Given data

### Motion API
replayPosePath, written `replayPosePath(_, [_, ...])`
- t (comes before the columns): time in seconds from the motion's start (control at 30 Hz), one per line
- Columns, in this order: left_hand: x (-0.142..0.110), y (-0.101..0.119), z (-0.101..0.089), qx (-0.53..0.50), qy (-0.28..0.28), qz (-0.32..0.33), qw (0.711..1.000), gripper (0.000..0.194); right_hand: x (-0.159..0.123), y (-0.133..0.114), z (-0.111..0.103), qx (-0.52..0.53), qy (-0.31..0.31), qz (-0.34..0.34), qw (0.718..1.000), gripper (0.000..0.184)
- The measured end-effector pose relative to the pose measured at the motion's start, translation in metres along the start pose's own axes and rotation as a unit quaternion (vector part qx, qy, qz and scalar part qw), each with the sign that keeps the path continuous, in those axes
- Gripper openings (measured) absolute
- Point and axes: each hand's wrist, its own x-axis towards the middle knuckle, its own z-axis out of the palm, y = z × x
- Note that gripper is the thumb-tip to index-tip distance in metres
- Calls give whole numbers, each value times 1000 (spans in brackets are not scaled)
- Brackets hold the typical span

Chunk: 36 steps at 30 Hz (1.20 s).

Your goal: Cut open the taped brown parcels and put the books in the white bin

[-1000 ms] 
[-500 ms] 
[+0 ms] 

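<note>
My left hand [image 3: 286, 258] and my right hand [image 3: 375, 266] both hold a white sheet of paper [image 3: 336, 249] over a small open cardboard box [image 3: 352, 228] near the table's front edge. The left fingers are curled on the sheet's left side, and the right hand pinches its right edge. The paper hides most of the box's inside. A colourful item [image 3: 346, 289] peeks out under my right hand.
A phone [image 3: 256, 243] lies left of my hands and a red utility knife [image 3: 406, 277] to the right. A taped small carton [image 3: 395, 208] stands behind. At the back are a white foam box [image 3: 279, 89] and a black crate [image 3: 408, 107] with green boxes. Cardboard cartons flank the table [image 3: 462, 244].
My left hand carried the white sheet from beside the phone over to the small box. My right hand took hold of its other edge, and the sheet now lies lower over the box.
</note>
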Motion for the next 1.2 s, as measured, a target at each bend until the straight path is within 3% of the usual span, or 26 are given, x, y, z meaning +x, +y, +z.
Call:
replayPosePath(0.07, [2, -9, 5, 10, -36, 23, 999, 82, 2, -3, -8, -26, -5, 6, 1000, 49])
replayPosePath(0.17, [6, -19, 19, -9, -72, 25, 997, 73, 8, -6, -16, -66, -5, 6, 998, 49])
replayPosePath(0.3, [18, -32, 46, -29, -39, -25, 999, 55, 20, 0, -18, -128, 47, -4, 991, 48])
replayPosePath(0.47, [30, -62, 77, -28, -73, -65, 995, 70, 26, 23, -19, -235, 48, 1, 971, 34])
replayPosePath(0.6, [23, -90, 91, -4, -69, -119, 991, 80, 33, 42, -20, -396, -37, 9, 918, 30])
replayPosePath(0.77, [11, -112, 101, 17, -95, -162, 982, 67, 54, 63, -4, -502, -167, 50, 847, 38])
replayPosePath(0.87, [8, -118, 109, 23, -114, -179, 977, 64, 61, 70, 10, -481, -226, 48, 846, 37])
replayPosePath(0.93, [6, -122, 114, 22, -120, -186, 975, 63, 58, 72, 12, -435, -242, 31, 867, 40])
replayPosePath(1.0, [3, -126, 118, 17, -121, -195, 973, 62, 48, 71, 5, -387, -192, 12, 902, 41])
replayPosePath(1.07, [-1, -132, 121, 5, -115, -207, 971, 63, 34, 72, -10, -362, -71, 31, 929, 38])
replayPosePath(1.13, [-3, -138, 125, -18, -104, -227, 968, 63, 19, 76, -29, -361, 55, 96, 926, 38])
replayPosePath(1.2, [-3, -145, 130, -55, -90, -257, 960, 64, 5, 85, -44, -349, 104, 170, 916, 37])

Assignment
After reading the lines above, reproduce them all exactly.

Result
### Motion API
replayPosePath, written `replayPosePath(_, [_, ...])`
- t (comes before the columns): time in seconds from the motion's start (control at 30 Hz), one per line
- Columns, in this order: left_hand: x (-0.142..0.110), y (-0.101..0.119), z (-0.101..0.089), qx (-0.53..0.50), qy (-0.28..0.28), qz (-0.32..0.33), qw (0.711..1.000), gripper (0.000..0.194); right_hand: x (-0.159..0.123), y (-0.133..0.114), z (-0.111..0.103), qx (-0.52..0.53), qy (-0.31..0.31), qz (-0.34..0.34), qw (0.718..1.000), gripper (0.000..0.184)
- The measured end-effector pose relative to the pose measured at the motion's start, translation in metres along the start pose's own axes and rotation as a unit quaternion (vector part qx, qy, qz and scalar part qw), each with the sign that keeps the path continuous, in those axes
- Gripper openings (measured) absolute
- Point and axes: each hand's wrist, its own x-axis towards the middle knuckle, its own z-axis out of the palm, y = z × x
- Note that gripper is the thumb-tip to index-tip distance in metres
- Calls give whole numbers, each value times 1000 (spans in brackets are not scaled)
- Brackets hold the typical span

Chunk: 36 steps at 30 Hz (1.20 s).

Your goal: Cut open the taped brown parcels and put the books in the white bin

[-1000 ms] 
[-500 ms] 
[+0 ms] 

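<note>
My left hand [image 3: 286, 258] and my right hand [image 3: 375, 266] both hold a white sheet of paper [image 3: 336, 249] over a small open cardboard box [image 3: 352, 228] near the table's front edge. The left fingers are curled on the sheet's left side, and the right hand pinches its right edge. The paper hides most of the box's inside. A colourful item [image 3: 346, 289] peeks out under my right hand.
A phone [image 3: 256, 243] lies left of my hands and a red utility knife [image 3: 406, 277] to the right. A taped small carton [image 3: 395, 208] stands behind. At the back are a white foam box [image 3: 279, 89] and a black crate [image 3: 408, 107] with green boxes. Cardboard cartons flank the table [image 3: 462, 244].
My left hand carried the white sheet from beside the phone over to the small box. My right hand took hold of its other edge, and the sheet now lies lower over the box.
</note>
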Motion for the next 1.2 s, as measured, a target at each bend until the straight path is within 3% of the usual span, or 26 are given, x, y, z meaning +x, +y, +z.
Call:
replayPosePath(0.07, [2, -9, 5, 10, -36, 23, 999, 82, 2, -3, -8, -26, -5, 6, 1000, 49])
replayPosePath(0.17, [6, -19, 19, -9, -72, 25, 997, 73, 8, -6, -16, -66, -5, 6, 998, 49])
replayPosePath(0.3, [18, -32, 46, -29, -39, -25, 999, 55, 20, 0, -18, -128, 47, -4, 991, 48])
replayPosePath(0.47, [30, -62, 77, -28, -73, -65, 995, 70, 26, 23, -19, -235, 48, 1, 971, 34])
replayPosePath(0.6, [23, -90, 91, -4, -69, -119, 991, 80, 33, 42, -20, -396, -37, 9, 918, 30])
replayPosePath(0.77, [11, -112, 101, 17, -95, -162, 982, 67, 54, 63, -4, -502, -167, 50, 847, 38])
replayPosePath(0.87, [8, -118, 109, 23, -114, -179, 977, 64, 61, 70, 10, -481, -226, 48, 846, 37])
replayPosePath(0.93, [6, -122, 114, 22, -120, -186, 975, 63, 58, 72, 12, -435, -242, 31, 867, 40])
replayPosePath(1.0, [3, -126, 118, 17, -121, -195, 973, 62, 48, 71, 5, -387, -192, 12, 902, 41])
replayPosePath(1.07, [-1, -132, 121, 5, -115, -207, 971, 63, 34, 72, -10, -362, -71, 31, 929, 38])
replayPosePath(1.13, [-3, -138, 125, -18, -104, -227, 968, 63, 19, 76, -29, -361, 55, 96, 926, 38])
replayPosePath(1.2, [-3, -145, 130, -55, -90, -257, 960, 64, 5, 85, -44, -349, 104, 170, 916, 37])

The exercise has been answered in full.